From the listing that follows, reproduce only the lines from the one holding "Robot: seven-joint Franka" through the one holding "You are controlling", both included, with no pictures.
[[ PROVIDED MATERIAL open ]]
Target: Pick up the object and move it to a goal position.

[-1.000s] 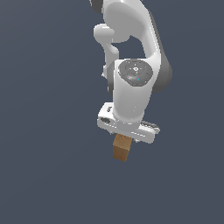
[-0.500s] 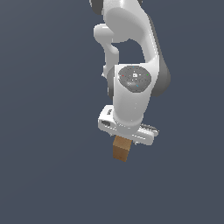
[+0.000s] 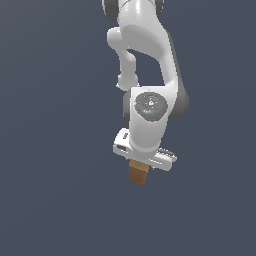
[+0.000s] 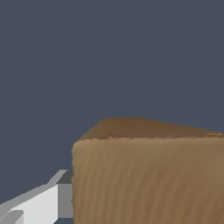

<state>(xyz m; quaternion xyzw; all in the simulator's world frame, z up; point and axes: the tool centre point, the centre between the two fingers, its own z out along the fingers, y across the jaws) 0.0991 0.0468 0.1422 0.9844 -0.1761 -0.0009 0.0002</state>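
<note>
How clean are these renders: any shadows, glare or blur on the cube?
Exterior view: flat, even lighting, no cast shadows on the plain grey backdrop; the small tan-brown wood-textured cube under the white gripper looks soft and low-resolution. Wrist view: cube fills the frame, cropped at the edges, its texture smeared; no glare.

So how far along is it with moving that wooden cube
Picking up looks done: the cube hangs beneath the white tool, seemingly clamped, with no surface visible under it. In hand: carrying it; in the wrist view it sits pressed against one finger. Left: reaching the goal position, which neither view marks, so remaining travel can't be judged.
</note>
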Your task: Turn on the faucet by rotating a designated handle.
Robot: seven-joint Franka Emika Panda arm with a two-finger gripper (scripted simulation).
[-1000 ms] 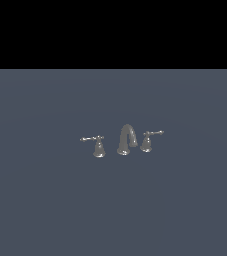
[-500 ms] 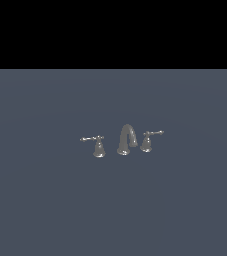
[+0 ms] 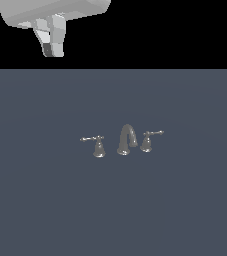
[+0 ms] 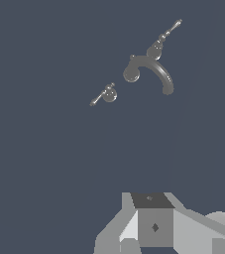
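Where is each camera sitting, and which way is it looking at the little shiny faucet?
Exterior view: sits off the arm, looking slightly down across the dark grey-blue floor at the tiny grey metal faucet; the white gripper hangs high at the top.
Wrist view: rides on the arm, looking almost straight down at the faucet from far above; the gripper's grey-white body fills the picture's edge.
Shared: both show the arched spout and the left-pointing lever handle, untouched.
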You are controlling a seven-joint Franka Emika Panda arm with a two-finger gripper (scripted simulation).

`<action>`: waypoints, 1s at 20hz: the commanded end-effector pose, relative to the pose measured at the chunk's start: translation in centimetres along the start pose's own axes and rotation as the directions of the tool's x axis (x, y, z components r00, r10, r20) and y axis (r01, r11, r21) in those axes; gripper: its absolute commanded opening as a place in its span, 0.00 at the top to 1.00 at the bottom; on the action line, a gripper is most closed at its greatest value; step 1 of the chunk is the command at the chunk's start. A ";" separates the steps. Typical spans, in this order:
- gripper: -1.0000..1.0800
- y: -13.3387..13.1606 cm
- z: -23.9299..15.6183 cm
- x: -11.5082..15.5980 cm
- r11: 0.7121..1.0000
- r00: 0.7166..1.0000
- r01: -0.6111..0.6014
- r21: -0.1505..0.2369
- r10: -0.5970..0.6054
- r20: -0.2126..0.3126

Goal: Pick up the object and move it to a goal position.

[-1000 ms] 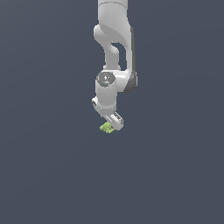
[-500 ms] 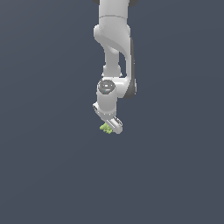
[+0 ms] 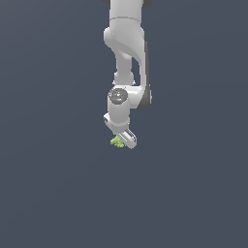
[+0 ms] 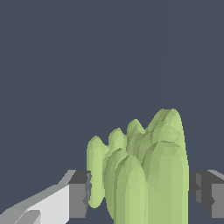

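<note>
The object (image 3: pixel 116 141) is a small yellow-green lump of bumpy segments, sitting at the tip of the white arm in the exterior view. In the wrist view the object (image 4: pixel 144 175) fills the gap between the two dark finger pads (image 4: pixel 79 194), which touch it on both sides. My gripper (image 3: pixel 122 141) points downward, shut on the object. Part of the object is hidden behind the white finger in the exterior view. No goal marker shows in either view.
A plain dark grey-blue background surrounds the arm (image 3: pixel 127 53), which hangs from the top of the exterior view. No other objects, edges or containers are visible.
The wrist came down closer to the object over the last second. The object has stayed at nearly the same spot, perhaps a touch higher now.
</note>
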State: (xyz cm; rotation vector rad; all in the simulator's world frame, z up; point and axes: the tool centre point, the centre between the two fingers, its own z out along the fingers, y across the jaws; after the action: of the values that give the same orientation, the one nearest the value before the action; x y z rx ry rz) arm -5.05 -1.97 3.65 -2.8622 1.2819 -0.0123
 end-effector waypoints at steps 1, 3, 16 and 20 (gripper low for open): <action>1.00 0.5 0.4 0.0 1.000 1.000 -0.004 -0.008 0.005 0.005; 1.00 0.1 0.0 0.0 1.000 1.000 -0.001 -0.001 0.001 0.000; 1.00 -5.0 -5.1 -3.4 1.000 1.000 -0.002 -0.003 0.002 0.001; 1.00 -8.0 -8.1 -5.4 1.000 1.000 -0.003 -0.004 0.003 0.000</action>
State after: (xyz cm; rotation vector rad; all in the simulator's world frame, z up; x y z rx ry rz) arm -3.06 5.97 10.59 -2.8633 1.2872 -0.0086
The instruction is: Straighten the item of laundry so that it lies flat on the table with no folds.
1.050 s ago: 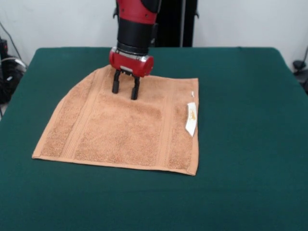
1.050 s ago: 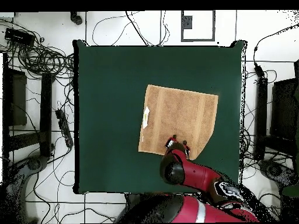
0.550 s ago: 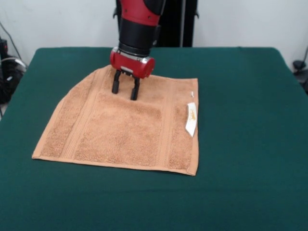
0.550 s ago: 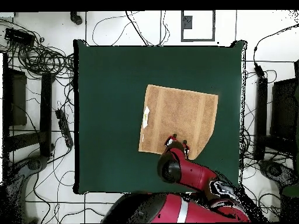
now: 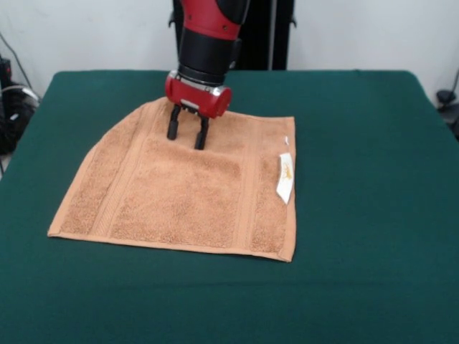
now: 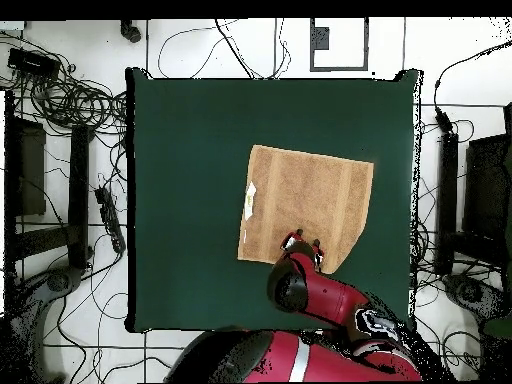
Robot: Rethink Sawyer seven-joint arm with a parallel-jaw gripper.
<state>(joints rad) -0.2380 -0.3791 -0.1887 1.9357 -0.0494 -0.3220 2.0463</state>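
An orange-tan towel point(image 5: 179, 186) lies spread on the green table point(image 5: 358, 143), its far left corner cut off at a slant. Above its far edge, the red arm's gripper point(image 5: 186, 134) points down, two black fingers point(image 5: 172, 123) parted and empty. A white label point(image 5: 285, 176) rests on the towel's right border.

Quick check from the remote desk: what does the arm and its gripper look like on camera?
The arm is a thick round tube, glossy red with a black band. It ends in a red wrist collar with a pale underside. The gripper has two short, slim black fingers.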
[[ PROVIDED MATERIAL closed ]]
▶ YOUR RESPONSE:
Robot: seven-joint Franka Emika Panda arm with a two-finger gripper (scripted simulation).
[-1000 ms] 
[-500 ms] 
[+0 ms] 
[+0 ms] 
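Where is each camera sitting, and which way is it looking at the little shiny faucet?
Exterior view: sits off the arm, looking slightly down across the dark grey-blue floor at the tiny grey metal faucet; the white gripper hangs high at the top.
Wrist view: rides on the arm, looking almost straight down at the faucet from far above; the gripper's grey-white body fills the picture's edge.
Shared: both show the arched spout and the left-pointing lever handle, untouched.
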You are controlling a seven-joint Franka Emika Panda arm with a two-finger gripper (scripted simulation).

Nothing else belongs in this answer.